La nouvelle a été annoncée et est abondamment relayée sur les médias : d'après l'INSEE, la France est repassée au-dessus du seuil de 8 millions de "pauvres" , vivant avec moins de 954 euros par mois, soit 60 % du revenu mensuel moyen. Si on prend la pauvreté au-dessous de 50 % du revenu mensuel moyen, soit 795 euros, ce nombre tombe à 4,5 millions. Historiquement, ces nombres étaient en décroissance jusque dans les années 2000, se sont stabilisés, puis recroissent depuis 2005.
Evidemment, la pauvreté définie par un seuil proportionnel au revenu moyen est relative. Elle ne peut par définition pas disparaître, sauf dans le cas d'un resserrement considérable et improbable de l'échelle des revenus. Un pauvre à la limite de pauvreté en France est à peu près dans la moyenne mondiale. Les pauvres en France ont souvent un appartement, un chauffage minimal, peuvent se nourrir (plus ou moins bien), ils ne sont pas menacés de famine comme en Afrique. Néanmoins ils rencontrent des difficultés réelles pour bien se chauffer, ont du mal à recevoir des amis, et sont au bord de la précarité absolue pouvant les transformer en SDF. Ce sont probablement souvent des femmes seules, avec enfants, immigrées, cumulant les difficultés. Derrière les chiffres et les analyses, se cachent des réalités vécues de "galère".
Telle qu'elle est exprimée, l'avancée de la pauvreté est donc plus une mesure de l'inégalité croissante que de la vraie paupérisation. Pour savoir si il y a vraiment plus de gens qui gagnent objectivement moins, il faudrait croiser avec l'évolution du revenu moyen. Mais celui ci n'a quasiment pas augmenté ces dernières années.
Les problèmes énergétiques sont souvent traités sous l'aspect technique et froid des chiffres, y compris sur ce blog, mais il me semble important de garder la réalité en tête. On entend souvent que l'énergie est "trop importante pour être traitée par les lois du marché", qu'il faudrait accepter de payer plus cher, voire que le PIB n'est plus une quantité pertinente. A mon avis c'est un gros contresens. Il n'y a rien de plus lié à l'économie que l'énergie, l'énergie ne sert qu'à l'économie ! Payer cher l'énergie, c'est payer cher tout ce qui est produit avec. De l'énergie bon marché, c'est précisément ce dont on a besoin pour être riche, c'est précisément CE QUI nous a rendu riches. Une énergie plus chère rend mécaniquement la société plus pauvre, et augmente donc le nombre de pauvres.
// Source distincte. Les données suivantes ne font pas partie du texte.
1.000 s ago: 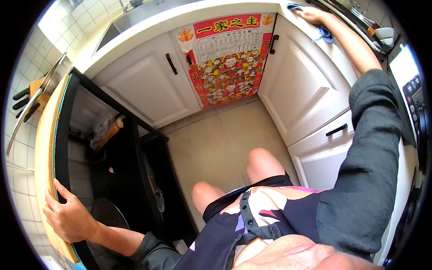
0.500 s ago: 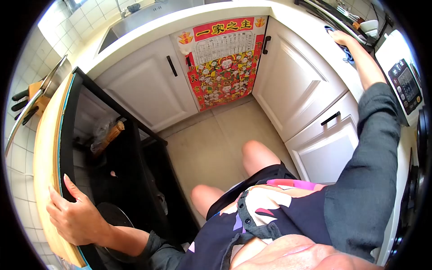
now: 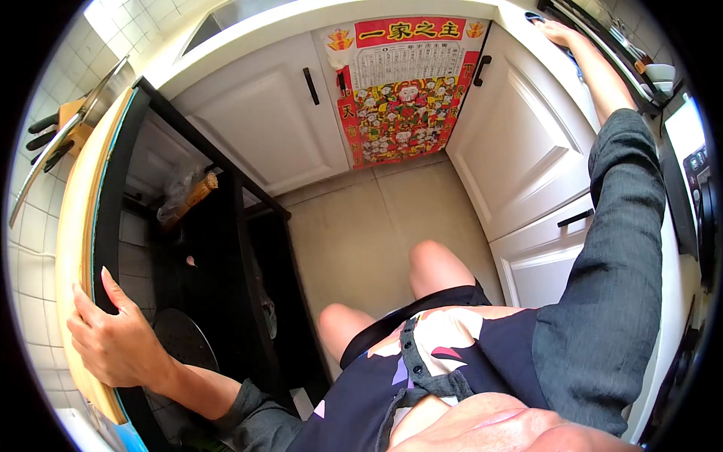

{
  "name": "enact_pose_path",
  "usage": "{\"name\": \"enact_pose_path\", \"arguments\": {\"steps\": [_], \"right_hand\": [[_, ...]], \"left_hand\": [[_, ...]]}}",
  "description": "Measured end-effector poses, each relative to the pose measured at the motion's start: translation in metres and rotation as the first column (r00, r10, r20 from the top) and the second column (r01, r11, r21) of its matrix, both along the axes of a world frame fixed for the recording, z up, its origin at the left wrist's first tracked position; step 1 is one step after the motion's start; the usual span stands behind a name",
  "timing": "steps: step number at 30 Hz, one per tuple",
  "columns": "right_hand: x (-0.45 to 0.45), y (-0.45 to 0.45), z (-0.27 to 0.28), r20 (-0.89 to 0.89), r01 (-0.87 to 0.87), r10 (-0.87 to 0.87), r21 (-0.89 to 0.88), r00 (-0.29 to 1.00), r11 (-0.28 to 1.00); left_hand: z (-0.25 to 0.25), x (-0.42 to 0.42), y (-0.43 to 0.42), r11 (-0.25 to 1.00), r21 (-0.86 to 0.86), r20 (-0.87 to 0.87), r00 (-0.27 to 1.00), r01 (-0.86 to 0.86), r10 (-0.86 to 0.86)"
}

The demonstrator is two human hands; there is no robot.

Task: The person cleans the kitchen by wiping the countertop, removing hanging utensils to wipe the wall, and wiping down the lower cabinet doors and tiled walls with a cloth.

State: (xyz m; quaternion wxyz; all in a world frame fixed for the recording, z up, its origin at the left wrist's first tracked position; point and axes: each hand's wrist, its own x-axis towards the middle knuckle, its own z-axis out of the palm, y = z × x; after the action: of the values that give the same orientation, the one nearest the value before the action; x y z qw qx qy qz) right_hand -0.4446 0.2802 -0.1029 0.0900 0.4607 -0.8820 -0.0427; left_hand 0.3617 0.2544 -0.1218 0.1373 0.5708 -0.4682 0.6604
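Observation:
My left hand (image 3: 117,339) is at the edge of a light wooden board (image 3: 79,203) that tops a black rack (image 3: 113,196). Its fingers curl over the board, while the thumb lies along the rack's black frame. Far off at upper right, my right hand (image 3: 556,32) presses down on a dark blue cloth (image 3: 535,16) on the white countertop (image 3: 520,30). Most of the cloth is hidden beneath the hand and forearm.
Inside the rack are a bundle of sticks in a clear bag (image 3: 196,197) and a round dark lid or pan (image 3: 181,339). A knife block (image 3: 75,139) stands at left. White cabinets (image 3: 263,120) and a red calendar (image 3: 407,98) face me. A white appliance (image 3: 685,143) sits at right.
My right hand has slid with the cloth farther along the countertop, towards the far corner. My left hand stays at the board's edge. The view has shifted slightly.

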Motion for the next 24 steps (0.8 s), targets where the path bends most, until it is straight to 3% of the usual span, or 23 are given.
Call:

La plupart du temps, les questions énergétiques sont traitées sur le plan de solutions techniques mirobolantes à base de panneaux solaires dans l'espace, de production d'hydrogène , de culture d'algues, en précisant bien que ce sera beaucoup plus cher, mais que "il faudra bien accepter de payer" ou "on en a tellement besoin qu'on la produira à n'importe quel prix", ou même que "ça deviendra rentable quand les fossiles seront chers". Mais quand on regarde la réalité de la société, on a une image bien différente; un pauvre qui peut à peine se payer le chauffage ne va bien évidemment pas poser des panneaux solaires sur son balcon, ni acheter une voiture à l'hydrogène. Il ne va pas consommer de l'énergie "parce qu'il en a absolument besoin", il va se la payer parce qu'il peut encore le faire, et si il ne peut plus le faire, il tombe dans la précarité absolue - bien évidemment pas par plaisir et par volonté.
La vraie nature des crises de l'énergie, ce n'est pas une nature technique, c'est une nature sociale. Les vrais défis sont dans la gestion des crises inévitables qui vont se produire, dans l'augmentation des inégalités qui risque d'en résulter , les classes sociales élevées ayant les moyens de garder leur niveau de vie, et de faire supporter aux plus pauvres le coût des récessions. Les solutions techniques produisant de l'énergie chère pour remplacer une autre énergie devenue chère ne servent pas à grand chose : si on n'a plus moyen de se payer les secondes, on n'a pas non plus moyen de se payer les premières. Il est d'ailleurs illustratif de voir comment les aides aux énergies renouvelables ont été annihilées par la crise et le manque de financements qui en a résulté.
L'orgine de cette erreur vient aussi du discours dominant sur le danger climatique, qui a été bâti sur des scénarios de croissance continue au XXIe siecle qui nous rendrait trop consommateurs, donc trop riches. Le danger climatique vient de l'idée initiale que nous avons trop de richesses à notre disposition, et qu'il faudrait se restreindre pour des raisons écologiques. Je soutiens l'idée que la réalité est inverse. La situation actuelle montrent bien au contraire que c'est la fin de la croissance qui est notre principal problème - et cela invaliderait dès le départ la plupart des scénarios trop fossiles intensifs, comme nous le verrons.
Plus que de solutions techniques miracles plus qu'aléatoires, l'urgence actuelle, c'est une prise de conscience rapide de la gravité de la situation, et une réflexion en profondeur de ce que doit être une société confrontée au problème de la non-croissance, voire de la décroissance. Le discours actuel des politiques montre hélas qu'on est loin d'une telle prise de conscience. On se contente d'agiter le mirage de la relance de la croissance, ou de se réfugier derrière l'idée que "la Science" trouvera une solution - les scientifiques se voyant assignés au rôle du sorcier amenant la pluie. Ce serait une bonne surprise si des solutions techniques à la pénurie des fossiles étaient trouvées, mais il paraît peu raisonnable d'y compter de façon certaine.